DevOps

Setting Up Machine Learning Environments on Bare Metal Cloud GPU Instances

Machine Learning Environments on Bare Metal Cloud GPU Instances

Introduction

Machine learning, deep learning, computer vision, and large datasets require a robust, GPU-based infrastructure with parallel processing. The Bare Metal Cloud (BMC) GPU instances offer dedicated access to hardware designed for demanding GPU computing and AI tasks.

These BMC server types have two Intel MAX 1100 GPU cards. The server’s parallel processing capabilities and computational power are essential for faster model training and intensive machine learning tasks.

This guide shows how to set up a machine learning environment on a BMC GPU instance.

Machine Learning Environments on Bare Metal Cloud GPU Instances

Prerequisites

Step 1: Deploy and Access BMC GPU Server

This section shows how to deploy and access the BMC GPU server through simplified steps. For more information about each server deployment step, see our in-depth guide on deploying a Bare Metal Cloud server.

To deploy and access a BMC server:

1. Log into the BMC portal using your credentials.

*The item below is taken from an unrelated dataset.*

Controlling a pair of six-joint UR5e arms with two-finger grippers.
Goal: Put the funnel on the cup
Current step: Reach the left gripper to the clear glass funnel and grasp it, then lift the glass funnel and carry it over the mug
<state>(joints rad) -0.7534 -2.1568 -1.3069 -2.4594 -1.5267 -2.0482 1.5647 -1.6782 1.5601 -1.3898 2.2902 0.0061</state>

2. Navigate to the Deploy Servers page.

3. Choose the data center location (Phoenix or Ashburn).

4. The GPU instance types require a reservation. Choose between a monthly or a long-term reservation.

BMC deployment reservation options

The reservation guarantees the resources during the selected period. For more details about reservations and billing, see the in-depth guide for billing with different reservation types.

5. Use the GPU filter to list the MAX GPU servers. Select one of the available server instances.

BMC deployment GPU instances

This guide uses the d3.g2.c1.xlarge instance to demonstrate the installation steps.

6. Provide the hostname for the server.

7. Choose an existing public SSH key from the list. Alternatively, generate an SSH key pair and add the new public key.

8. (Optional) Set up the network and IP settings. If using a public network, refer to our public IP management guide and configure the server after deployment.

9. Review all the information and deploy the server when ready.

10. Once deployed (status POWERED ON), SSH into the server:

ssh ubuntu@[server_IP]

Replace [server_IP] with the actual server address. The address is visible on the server listing page in the IP Address column and the server details page in the Network & IP Settings tab.

11. Enter yes to approve the connection when prompted.

SSH connection GPU server Ubuntu 22.04

The IP address is added to the list of known hosts, and the connection to the server is established.

Note: The BMC API is another way to deploy the server. Use the POST /servers method and provide the server type as either d3.g2.c1.xlarge, d3.g2.c2.xlarge, or d3.g2.c3.xlarge.
For more information, see how to create a server via BMC API.

View GPU Topology and Driver Details

The server has two Intel MAX 1100 GPU cards and a preinstalled GPU driver. To view the card topology, run:

xpu-smi topology -m
xpu-smi topology -m terminal output

This command shows the system’s GPU topology in matrix form, illustrating how the GPU cards are interconnected and how data flows between them.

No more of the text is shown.